CC. Les Perses[1] qu’Aryandès avait envoyés d’Égypte pour venger Phérétime, étant arrivés devant Barcé, en firent le siége, après l’avoir sommée de leur livrer les meurtriers d’Arcésilas. Les Barcéens, étant tous coupables de la mort de ce prince, n’écoutèrent point leurs propositions. Pendant neuf mois que dura le siége, les Perses poussèrent des mines jusqu’aux murailles, et attaquèrent la place vigoureusement. Un ouvrier en cuivre découvrit leurs mines par le moyen d’un bouclier d’airain[2]. Il faisait le tour de la ville, dans l’enceinte des murailles, avec son bouclier, et l’approchait contre terre.

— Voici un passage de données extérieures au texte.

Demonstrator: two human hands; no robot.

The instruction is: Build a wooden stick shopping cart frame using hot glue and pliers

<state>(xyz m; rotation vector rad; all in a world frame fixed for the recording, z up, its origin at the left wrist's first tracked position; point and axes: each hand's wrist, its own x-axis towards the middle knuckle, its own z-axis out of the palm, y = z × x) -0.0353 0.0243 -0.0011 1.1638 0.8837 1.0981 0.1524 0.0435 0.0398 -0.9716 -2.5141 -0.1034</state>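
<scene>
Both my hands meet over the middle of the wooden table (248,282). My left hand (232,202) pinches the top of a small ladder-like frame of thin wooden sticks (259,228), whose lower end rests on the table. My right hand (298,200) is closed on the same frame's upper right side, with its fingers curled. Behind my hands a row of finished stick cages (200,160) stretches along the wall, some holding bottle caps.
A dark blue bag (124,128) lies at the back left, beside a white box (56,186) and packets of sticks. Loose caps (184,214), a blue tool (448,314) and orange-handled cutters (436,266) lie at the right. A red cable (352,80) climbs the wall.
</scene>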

Dans les endroits où les ennemis ne minaient pas, le bouclier ne rendait aucun son ; mais il en rendait dans ceux où ils travaillaient. Les Barcéens contre-minèrent en ces endroits, et tuèrent les mineurs perses. Quant aux attaques ouvertes, les habitants surent les repousser.

CCI. Le siége de Barcé durait depuis longtemps, et il s’y était fait de part et d’autre des pertes considérables, mais non moins fortes du côté des Perses que du côté des Barcéens, lorsque Amasis, qui commandait l’armée de terre, voyant qu’il ne pouvait les vaincre à force ouverte, résolut de les réduire par la ruse. Voici le stratagème qu’il imagina.

Il fit creuser pendant la nuit un large fossé, sur lequel

  1. Hérodote reprend ici la narration qu’il avait interrompue, § clxviii, par la description de la Lybie.
  2. Ce trait d’histoire prouve que l’art de faire des mines pour prendre une place est très-ancien, et que celui de les éventer ne l’est pas moins. Ce trait historique est précieux dans l’art d’attaquer et de défendre les places. Énée a très-bien fait de le rapporter. Voy. Æneas Poliorcet., §37, p. 1711. (L.)